Screening guidance is deliberately asymmetric: there's strong evidence to screen young women but insufficient evidence to recommend routine screening of men, because the serious downstream complications — pelvic inflammatory disease, tubal scarring, infertility — concentrate in women. CDC still recommends at least annual screening for sexually active MSM at all exposure sites, and more often for those at higher risk.

Reducing your risk

Prevention works best as layers, not a single act. Because most infections are silent, the tools that move the numbers are routine testing and treating partners, not just condoms.

  • Use condoms correctly and every time — they meaningfully lower risk for all three sexual routes, though they don't cover every area of skin contact.
  • Get screened on schedule, even with no symptoms; a long-term, mutually monogamous relationship in which both partners have tested negative is its own form of protection.
  • Treat partners. In a landmark randomized trial, giving patients medication to pass to partners (expedited partner therapy) reduced persistent or repeat infection Golden et al., NEJM.
  • For eligible people, DoxyPEP is an option — a single dose of doxycycline taken within 72 hours after sex reduced chlamydia by more than 70% in trials, and CDC offers it to MSM and transgender women who've had a bacterial STI in the prior year CDC DoxyPEP, 2024.

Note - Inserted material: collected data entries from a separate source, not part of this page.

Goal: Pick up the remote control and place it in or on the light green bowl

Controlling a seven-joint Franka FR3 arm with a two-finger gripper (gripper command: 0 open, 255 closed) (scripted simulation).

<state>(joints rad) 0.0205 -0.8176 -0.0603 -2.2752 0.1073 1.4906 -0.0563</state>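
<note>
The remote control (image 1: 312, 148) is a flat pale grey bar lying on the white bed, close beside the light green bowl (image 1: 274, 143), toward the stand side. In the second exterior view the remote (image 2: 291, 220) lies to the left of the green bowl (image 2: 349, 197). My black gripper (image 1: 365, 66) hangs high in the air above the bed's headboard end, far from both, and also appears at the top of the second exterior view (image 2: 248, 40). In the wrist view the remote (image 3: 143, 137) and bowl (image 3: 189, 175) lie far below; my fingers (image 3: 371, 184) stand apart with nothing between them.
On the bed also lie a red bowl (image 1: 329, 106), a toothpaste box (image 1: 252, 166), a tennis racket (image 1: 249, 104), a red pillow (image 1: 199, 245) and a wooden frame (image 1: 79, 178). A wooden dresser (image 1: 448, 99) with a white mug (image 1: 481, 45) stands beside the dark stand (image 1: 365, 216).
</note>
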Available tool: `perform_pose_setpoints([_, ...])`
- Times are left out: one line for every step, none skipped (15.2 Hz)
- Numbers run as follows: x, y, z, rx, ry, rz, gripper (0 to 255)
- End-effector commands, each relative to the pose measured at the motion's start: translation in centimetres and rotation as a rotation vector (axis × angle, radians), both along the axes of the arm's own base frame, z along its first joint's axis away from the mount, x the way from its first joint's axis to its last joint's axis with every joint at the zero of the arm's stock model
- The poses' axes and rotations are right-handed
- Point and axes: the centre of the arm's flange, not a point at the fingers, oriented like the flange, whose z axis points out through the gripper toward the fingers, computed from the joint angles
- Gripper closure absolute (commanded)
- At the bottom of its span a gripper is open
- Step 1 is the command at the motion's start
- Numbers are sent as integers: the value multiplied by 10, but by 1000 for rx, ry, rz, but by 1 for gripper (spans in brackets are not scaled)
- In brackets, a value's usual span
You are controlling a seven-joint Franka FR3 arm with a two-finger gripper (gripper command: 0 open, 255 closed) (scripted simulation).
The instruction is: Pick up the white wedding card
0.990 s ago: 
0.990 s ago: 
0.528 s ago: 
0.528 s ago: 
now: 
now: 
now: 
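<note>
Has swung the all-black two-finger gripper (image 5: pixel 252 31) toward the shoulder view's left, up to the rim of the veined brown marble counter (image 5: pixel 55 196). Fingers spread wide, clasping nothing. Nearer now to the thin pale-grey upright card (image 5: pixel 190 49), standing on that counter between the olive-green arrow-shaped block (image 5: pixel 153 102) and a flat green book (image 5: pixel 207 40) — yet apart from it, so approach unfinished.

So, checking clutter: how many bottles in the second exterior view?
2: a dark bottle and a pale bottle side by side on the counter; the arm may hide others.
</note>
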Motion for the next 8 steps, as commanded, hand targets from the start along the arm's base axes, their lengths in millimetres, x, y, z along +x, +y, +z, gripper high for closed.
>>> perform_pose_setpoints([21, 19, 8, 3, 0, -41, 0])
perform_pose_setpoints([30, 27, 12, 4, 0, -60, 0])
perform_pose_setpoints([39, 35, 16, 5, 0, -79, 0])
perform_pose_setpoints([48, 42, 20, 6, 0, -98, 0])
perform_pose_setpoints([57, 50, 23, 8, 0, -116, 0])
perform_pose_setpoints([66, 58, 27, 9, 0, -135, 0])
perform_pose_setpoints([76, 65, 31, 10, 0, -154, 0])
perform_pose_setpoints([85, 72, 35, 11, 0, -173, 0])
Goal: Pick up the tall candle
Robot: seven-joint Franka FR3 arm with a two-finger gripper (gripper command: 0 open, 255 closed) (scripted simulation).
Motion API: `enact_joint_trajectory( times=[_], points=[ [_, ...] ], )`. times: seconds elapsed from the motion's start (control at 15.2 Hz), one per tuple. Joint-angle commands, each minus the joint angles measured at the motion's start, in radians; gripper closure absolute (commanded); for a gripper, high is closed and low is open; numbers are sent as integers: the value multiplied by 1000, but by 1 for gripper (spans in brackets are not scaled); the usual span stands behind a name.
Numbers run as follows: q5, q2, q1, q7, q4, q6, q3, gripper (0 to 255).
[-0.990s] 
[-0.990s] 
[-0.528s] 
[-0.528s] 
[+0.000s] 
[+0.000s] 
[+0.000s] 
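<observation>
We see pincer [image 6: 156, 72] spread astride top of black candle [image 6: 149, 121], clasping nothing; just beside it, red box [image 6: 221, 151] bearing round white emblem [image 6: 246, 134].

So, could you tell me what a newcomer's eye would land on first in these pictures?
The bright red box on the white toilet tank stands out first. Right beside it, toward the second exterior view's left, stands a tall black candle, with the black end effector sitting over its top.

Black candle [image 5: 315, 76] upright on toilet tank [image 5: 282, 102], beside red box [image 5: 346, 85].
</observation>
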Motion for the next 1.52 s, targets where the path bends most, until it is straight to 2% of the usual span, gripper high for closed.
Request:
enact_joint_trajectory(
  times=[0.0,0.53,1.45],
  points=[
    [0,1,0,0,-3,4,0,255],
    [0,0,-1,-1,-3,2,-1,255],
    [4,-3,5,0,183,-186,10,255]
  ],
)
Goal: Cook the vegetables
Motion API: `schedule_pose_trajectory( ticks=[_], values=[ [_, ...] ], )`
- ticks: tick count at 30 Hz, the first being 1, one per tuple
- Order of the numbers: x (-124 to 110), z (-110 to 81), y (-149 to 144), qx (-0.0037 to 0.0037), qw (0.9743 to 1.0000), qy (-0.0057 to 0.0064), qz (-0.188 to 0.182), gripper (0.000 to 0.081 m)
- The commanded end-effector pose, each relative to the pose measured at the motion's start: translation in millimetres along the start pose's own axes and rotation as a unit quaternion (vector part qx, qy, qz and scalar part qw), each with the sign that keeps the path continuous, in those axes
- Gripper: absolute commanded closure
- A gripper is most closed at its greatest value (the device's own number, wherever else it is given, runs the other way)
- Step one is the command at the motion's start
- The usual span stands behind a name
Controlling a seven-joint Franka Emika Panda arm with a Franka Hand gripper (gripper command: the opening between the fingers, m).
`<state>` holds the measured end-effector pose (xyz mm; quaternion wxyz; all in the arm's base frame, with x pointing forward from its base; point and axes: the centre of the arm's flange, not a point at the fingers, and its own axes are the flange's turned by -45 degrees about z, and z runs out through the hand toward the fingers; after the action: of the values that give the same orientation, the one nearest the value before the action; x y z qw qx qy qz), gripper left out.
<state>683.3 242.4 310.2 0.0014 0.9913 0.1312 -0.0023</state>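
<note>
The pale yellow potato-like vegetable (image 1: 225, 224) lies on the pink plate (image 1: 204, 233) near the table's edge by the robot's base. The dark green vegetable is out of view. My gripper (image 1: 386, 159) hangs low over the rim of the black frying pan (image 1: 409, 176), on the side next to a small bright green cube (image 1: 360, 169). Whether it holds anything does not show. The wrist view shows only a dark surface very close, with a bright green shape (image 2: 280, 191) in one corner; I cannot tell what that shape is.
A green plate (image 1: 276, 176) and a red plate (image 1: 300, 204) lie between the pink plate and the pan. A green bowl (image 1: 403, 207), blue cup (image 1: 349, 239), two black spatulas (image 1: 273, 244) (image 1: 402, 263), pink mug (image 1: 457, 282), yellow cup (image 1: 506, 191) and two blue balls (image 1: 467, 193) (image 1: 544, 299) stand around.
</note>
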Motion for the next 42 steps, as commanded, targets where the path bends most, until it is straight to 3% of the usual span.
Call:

If you do test positive, chlamydia is curable; antibiotics clear it reliably. The current first-line regimen and how the options compare are covered in chlamydia treatment.

If you think you've been exposed

Don't test the same day you had sex. The bacterium needs time to reach detectable levels, so testing too early can miss a real infection. Check the right timing in when to test after exposure, then get tested once you're inside the window.

When to see a clinician

See a clinician if a partner tells you they tested positive, if you've had a new partner and are due for screening, or if you notice abnormal discharge, burning with urination, pelvic pain, rectal pain or discharge, or bleeding between periods. For women, the warning signs of complications are worth knowing: untreated chlamydia can climb into the upper reproductive tract and cause pelvic inflammatory disease (infection and inflammation of the uterus and tubes), which can scar the fallopian tubes and lead to ectopic pregnancy (a pregnancy implanted outside the uterus, which is a medical emergency), infertility, and chronic pelvic pain. In men it can cause epididymitis (painful inflammation of the tube behind the testicle, occasionally affecting fertility). Either sex can develop reactive arthritis — joint inflammation that follows the infection. Chlamydia can also raise the risk of acquiring or transmitting HIV, so CDC recommends HIV testing for everyone diagnosed with it.